Resource Constraining Queue

What is RCQ?

RCQ is an experiment in ways to build task execution frameworks (local and distributed) that handle tasks with varying resource requirements across machines with varying resources. It began while I was working on an application that was deployed on-premises at customer sites where both hardware and task resource requirements could vary widely: some tasks were CPU-bound, some were memory-bound, some were IO-bound. We also wanted a way to handle hybrid environments better, which often meant a mix of onsite and cloud servers with different resource profiles and performance characteristics. Manually configuring thread pool sizes or task limits per-machine (or similar manual tuning) was far from ideal. I was looking for ways to adapt execution to each environment automatically, without heavyweight infrastructure requirements like with Mesos or YARN (which were non-starters for our existing customers),

RCQ is an attempt at putting that resource management within the task queue itself: basically, it extends the typical definition of taskQueue.take() from "is there available work?" to "is there available work that I have the resources to execute?" It is centered around a simple java.util.concurrent.BlockingQueue wrapper, but it also contains a number of utility classes that could be used independently.
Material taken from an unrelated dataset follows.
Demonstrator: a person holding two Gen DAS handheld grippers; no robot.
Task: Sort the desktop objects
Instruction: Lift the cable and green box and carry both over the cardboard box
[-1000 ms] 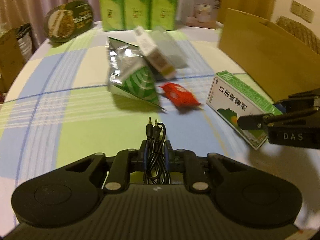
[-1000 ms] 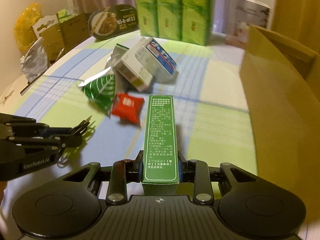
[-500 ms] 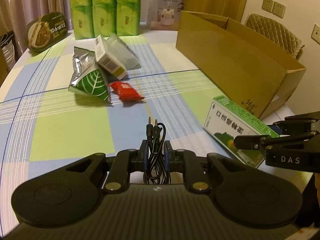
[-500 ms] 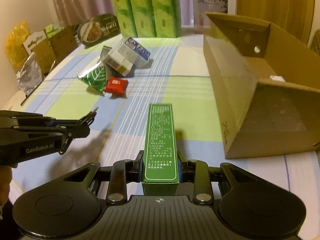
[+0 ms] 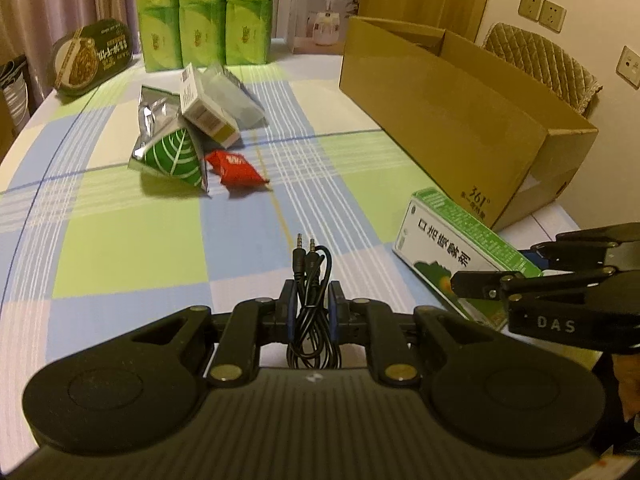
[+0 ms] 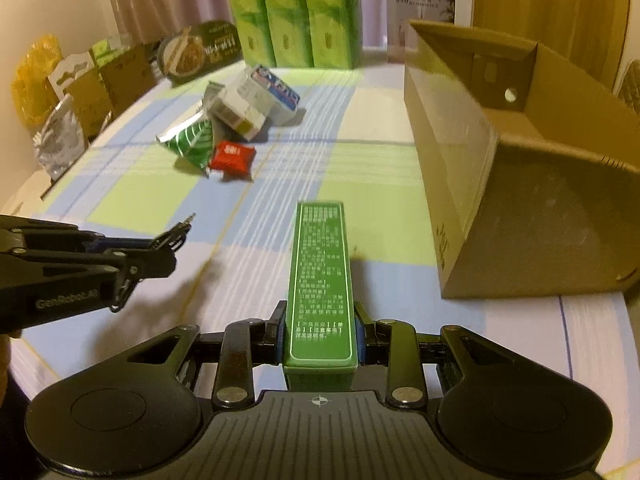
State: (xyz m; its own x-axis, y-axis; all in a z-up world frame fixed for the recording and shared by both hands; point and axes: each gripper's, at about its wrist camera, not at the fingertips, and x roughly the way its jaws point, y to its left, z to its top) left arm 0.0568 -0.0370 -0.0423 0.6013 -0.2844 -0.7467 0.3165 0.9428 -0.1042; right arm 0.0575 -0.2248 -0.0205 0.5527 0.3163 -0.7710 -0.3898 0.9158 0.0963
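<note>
My left gripper [image 5: 312, 300] is shut on a coiled black audio cable [image 5: 311, 280] and holds it above the table; it also shows in the right wrist view [image 6: 160, 252]. My right gripper [image 6: 320, 324] is shut on a long green medicine box [image 6: 320, 276], also seen in the left wrist view [image 5: 452, 248]. An open cardboard box [image 5: 448, 120] stands at the right, its inside [image 6: 540, 220] seen from the right wrist. A pile lies mid-table: green foil pouch [image 5: 172, 156], red packet [image 5: 236, 168], white boxes [image 5: 208, 112].
Green tissue packs [image 5: 204, 12], a humidifier carton [image 5: 324, 8] and an oval food tin [image 5: 92, 56] stand at the table's far edge. Bags and cartons [image 6: 80, 92] line the left. A chair [image 5: 544, 64] stands behind the cardboard box.
Both grippers pulled back and rose from the pile, still holding the cable and the green box. The cardboard box has come into fuller view at the right.
</note>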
Often this logic is placed in the worker itself, but there potential advantages in locating it in (or near) the queue:

workers can focus on how to execute the task, rather than whether they can execute it (and what to do if they pull a task off the queue that they don't have available resources to execute).
tasks can (potentially) stay on the queue until they can be executed, for more even task distribution and allowing you to better take advantage of any HA guarantees that the queue provides.
the queue could (potentially) do scheduling optimizations based on available resources (handing out smaller tasks that the given worker can execute rather than larger tasks that it can't).

That said, the resource measuring and constraint evaluation logic in RCQ could be reused within the workers instead, if desired.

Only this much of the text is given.